The Colts will go into the New England game with a lot of momentum offensively. After having one of the greatest regular seasons by an NFL quarterback, Manning completed 27 of 33 passes, including all six attempts in the second half. Wide receiver Reggie Wayne did most of the damage, catching 10 passes for 221 yards -- the third-highest total in playoffs history -- and two touchdowns.

"They went and got Champ Bailey, and we knew the reason they got him -- to blitz a lot and play man coverage," Colts Coach Tony Dungy said. "We thought we had a good matchup over there, and we took advantage of it with Reggie."

Every time Manning lined up in the shotgun against the Broncos on Sunday, he saw rookie cornerback Roc Alexander opposite Wayne. With the Broncos focusing on Pro Bowl wide receiver Marvin Harrison and slot receiver Brandon Stokley, Manning threw to Wayne early and often.

"It's nothing against Alexander," Manning said. "Reggie has had an outstanding season all year long. Whoever's been guarding Reggie is always in for a challenge. . . . I've always said that Marvin, because of who he is, can dictate a lot of defenses. Teams will always send their top cover corner to his side, they'll cheat a safety that way."

Alexander, an undrafted rookie from Washington, covered Wayne on the left side on nearly every play. Bailey, who was named a starter in the Pro Bowl, covered Harrison on the right side, and cornerback Kelly Herndon defended Stokley in the slot.

Wayne, in his fourth season, caught Manning's first four completions and had five catches for 20 yards or longer. Even when Manning didn't throw the ball to Wayne, the Broncos were rolling coverage to Harrison. Leading 14-0 early in the second quarter, the Colts picked up a first down on Manning's 21-yard pass to Stokley to the Broncos 19.

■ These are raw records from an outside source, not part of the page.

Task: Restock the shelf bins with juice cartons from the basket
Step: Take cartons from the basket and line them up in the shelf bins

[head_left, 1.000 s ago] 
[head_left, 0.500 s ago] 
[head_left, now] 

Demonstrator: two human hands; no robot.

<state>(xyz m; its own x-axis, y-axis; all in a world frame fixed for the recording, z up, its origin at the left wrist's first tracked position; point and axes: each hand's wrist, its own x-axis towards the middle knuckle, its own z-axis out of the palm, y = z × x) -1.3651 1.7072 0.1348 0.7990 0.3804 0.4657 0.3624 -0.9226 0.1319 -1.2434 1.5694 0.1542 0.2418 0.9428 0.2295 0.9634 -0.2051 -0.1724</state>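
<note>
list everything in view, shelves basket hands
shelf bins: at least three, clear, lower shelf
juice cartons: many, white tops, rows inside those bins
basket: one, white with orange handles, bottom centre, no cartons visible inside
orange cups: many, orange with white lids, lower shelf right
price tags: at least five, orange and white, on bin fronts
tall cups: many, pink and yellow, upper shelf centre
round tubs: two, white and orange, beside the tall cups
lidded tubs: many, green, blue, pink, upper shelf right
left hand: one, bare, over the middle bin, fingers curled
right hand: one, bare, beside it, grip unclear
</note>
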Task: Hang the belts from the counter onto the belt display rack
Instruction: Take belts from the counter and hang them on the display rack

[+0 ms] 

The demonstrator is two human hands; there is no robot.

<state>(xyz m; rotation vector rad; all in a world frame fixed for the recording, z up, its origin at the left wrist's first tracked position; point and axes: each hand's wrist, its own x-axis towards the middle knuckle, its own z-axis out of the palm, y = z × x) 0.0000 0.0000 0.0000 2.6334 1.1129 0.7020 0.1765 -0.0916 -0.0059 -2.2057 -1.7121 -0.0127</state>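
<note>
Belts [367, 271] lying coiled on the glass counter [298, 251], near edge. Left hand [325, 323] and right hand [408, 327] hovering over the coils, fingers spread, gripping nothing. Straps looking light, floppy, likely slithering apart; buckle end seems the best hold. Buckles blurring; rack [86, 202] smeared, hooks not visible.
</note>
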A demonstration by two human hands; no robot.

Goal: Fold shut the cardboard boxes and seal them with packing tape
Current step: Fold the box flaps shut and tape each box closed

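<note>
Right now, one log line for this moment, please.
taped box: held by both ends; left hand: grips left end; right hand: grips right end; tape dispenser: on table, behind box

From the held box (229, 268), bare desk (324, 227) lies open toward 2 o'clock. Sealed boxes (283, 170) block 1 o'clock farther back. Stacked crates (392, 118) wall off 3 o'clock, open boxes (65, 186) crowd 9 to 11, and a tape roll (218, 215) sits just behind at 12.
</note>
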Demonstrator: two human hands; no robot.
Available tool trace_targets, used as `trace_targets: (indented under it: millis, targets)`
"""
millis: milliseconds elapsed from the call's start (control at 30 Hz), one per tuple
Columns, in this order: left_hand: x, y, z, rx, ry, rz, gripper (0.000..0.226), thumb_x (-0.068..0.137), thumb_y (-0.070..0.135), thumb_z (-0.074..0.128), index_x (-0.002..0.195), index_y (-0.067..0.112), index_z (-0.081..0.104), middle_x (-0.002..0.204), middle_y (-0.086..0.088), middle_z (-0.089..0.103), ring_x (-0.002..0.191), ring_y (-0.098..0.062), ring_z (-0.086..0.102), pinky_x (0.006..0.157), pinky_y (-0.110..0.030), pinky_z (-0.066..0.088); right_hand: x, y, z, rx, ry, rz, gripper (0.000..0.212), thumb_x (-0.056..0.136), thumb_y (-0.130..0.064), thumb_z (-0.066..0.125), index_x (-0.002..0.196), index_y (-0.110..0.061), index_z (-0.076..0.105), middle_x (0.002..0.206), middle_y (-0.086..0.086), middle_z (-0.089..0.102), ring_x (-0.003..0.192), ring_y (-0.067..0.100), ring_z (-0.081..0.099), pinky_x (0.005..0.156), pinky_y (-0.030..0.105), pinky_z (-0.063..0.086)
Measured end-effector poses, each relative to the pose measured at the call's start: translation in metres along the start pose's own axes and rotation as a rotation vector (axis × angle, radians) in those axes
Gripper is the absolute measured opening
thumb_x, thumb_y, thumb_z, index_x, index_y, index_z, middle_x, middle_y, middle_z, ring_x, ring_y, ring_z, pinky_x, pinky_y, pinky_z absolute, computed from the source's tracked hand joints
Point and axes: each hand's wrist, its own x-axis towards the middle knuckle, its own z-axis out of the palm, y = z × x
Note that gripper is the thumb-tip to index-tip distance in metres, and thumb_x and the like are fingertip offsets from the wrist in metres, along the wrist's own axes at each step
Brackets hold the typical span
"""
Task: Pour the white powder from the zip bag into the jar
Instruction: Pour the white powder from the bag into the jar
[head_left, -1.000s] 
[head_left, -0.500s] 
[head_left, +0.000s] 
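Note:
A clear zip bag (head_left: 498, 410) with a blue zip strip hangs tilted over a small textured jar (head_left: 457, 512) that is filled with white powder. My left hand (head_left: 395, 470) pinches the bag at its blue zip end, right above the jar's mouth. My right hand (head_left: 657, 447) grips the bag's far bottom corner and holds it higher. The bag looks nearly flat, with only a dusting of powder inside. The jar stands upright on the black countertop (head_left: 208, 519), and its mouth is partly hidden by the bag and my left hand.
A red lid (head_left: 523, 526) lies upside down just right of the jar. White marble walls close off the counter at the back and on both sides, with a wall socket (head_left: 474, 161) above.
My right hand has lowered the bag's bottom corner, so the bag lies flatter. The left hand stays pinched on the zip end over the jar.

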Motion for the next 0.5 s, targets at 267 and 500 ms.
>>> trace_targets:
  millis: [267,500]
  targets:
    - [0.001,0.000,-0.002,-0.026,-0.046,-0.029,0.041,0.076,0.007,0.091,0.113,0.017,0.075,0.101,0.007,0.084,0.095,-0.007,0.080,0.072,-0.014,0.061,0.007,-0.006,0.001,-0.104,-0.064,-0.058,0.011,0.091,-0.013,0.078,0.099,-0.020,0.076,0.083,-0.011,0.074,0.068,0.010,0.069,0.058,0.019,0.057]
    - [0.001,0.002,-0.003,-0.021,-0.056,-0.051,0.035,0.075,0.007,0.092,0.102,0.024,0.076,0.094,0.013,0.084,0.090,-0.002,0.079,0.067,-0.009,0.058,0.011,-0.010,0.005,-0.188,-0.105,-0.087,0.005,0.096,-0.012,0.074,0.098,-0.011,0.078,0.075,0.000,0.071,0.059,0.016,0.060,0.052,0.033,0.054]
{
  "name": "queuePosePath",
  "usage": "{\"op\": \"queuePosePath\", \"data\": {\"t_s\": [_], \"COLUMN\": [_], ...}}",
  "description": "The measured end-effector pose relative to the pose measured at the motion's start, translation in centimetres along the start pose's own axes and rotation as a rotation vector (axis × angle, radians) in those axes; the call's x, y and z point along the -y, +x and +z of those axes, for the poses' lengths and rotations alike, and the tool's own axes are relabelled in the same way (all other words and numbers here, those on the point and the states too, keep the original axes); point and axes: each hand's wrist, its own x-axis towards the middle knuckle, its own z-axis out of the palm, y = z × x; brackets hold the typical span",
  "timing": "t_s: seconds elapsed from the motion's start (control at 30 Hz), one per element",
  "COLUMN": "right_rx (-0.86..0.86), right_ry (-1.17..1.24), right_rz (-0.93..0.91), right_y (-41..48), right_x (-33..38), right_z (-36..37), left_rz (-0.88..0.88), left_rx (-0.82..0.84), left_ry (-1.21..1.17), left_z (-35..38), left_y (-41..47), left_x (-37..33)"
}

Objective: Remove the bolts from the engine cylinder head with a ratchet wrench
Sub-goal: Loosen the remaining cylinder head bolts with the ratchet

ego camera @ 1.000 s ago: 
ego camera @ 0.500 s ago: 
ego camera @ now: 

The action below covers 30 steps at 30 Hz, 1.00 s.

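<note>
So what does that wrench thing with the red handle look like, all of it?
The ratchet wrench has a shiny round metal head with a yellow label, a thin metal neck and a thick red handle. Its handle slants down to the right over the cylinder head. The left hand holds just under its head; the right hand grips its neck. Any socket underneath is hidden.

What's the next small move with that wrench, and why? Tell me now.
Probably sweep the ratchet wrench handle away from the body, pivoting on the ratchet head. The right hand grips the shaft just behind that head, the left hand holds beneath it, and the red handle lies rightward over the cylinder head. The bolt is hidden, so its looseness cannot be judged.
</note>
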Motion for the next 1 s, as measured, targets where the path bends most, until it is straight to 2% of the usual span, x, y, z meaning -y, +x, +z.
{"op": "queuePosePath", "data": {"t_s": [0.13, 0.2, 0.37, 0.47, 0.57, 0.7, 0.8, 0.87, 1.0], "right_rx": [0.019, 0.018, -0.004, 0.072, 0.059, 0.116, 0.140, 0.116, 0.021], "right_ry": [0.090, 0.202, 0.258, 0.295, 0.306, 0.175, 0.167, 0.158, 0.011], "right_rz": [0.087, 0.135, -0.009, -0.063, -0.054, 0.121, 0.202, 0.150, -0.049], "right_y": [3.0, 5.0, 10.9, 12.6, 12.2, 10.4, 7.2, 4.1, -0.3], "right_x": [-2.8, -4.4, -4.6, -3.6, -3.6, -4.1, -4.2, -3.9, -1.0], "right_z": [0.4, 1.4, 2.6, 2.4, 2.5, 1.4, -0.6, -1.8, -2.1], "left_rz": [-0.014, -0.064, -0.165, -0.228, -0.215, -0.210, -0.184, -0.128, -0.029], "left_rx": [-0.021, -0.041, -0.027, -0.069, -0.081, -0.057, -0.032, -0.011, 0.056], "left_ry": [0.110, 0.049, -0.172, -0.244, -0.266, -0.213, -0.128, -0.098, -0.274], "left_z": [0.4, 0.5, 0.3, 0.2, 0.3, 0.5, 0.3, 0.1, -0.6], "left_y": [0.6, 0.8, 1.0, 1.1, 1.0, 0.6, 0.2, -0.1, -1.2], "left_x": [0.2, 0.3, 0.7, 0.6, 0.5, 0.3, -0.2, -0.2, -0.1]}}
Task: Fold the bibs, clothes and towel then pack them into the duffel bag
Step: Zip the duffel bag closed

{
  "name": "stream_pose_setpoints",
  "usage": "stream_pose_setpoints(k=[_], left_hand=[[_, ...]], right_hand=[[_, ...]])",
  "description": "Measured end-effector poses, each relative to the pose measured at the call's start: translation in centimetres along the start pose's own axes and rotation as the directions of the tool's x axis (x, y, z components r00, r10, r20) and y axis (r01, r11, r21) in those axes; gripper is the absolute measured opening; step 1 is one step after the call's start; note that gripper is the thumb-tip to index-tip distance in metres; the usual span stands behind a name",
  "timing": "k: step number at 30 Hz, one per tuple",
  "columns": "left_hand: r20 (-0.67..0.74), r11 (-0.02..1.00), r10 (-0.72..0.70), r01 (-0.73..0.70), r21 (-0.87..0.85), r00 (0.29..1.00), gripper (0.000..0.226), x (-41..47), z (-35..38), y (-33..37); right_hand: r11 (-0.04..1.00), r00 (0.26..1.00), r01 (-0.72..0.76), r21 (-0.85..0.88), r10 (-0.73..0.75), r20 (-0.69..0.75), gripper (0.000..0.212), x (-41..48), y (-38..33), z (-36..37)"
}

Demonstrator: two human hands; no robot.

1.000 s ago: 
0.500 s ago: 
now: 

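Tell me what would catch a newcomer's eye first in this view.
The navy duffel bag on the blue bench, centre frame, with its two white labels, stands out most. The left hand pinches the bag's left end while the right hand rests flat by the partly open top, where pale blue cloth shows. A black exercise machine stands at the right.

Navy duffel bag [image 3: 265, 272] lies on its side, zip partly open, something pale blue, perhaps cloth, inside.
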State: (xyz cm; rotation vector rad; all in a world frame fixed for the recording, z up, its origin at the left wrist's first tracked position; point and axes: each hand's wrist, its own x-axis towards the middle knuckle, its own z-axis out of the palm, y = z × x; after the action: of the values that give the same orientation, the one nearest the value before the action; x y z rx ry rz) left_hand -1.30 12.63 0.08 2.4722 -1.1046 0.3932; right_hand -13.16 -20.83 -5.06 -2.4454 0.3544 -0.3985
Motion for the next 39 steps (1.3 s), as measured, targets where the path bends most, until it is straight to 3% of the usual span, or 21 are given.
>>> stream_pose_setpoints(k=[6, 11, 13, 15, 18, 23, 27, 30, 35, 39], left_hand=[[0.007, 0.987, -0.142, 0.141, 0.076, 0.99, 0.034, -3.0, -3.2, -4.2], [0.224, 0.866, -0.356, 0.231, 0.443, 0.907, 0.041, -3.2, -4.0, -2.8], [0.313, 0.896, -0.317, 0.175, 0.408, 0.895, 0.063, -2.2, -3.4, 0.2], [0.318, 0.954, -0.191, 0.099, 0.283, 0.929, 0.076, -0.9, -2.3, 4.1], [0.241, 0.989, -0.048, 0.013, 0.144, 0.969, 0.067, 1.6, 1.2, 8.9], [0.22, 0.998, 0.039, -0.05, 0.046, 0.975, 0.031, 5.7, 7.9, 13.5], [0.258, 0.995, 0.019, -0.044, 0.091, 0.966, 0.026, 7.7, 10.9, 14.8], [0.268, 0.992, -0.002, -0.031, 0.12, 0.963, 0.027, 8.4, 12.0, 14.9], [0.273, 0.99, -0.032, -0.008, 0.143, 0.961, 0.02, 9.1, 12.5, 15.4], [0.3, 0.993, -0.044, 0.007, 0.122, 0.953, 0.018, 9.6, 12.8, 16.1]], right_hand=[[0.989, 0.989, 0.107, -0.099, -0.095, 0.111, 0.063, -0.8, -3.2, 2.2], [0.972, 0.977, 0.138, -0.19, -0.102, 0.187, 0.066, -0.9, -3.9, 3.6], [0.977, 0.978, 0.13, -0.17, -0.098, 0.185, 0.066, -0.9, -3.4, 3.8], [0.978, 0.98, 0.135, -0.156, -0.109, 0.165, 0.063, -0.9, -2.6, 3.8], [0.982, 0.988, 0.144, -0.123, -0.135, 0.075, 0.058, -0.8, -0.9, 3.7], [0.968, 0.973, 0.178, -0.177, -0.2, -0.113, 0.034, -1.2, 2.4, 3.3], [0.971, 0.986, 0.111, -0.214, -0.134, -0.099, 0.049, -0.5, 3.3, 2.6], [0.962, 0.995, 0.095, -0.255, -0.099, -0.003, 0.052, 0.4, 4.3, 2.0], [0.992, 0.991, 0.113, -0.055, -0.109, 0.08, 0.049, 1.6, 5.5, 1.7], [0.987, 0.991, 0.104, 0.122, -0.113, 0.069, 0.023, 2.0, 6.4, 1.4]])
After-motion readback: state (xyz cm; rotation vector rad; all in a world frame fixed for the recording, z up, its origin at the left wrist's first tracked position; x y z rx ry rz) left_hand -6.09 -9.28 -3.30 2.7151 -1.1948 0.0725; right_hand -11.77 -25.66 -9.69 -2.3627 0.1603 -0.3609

On the next play, the Broncos played a two-deep zone, and safety Kenoy Kennedy moved to the right to help Bailey cover Harrison. Manning lofted a pass down the middle of the field for tight end Dallas Clark, who easily scored a touchdown that put the Colts ahead, 21-0, with 8 minutes 11 seconds left in the first half.

"The safety was so wide that Dallas ran down the middle of the field, and there was nobody there to cover him," Manning said.

During the Colts' next possession, the Broncos tried to play press coverage against Wayne. But after catching a screen pass, Wayne broke attempted tackles by Alexander and Herndon and ran down the left sideline for a 35-yard touchdown, making it 28-3 with 4:29 left in the first half.

"The only way to slow them down was to keep them impatient," Broncos Coach Mike Shanahan said. "But Peyton really got in a groove, and we paid the price for it."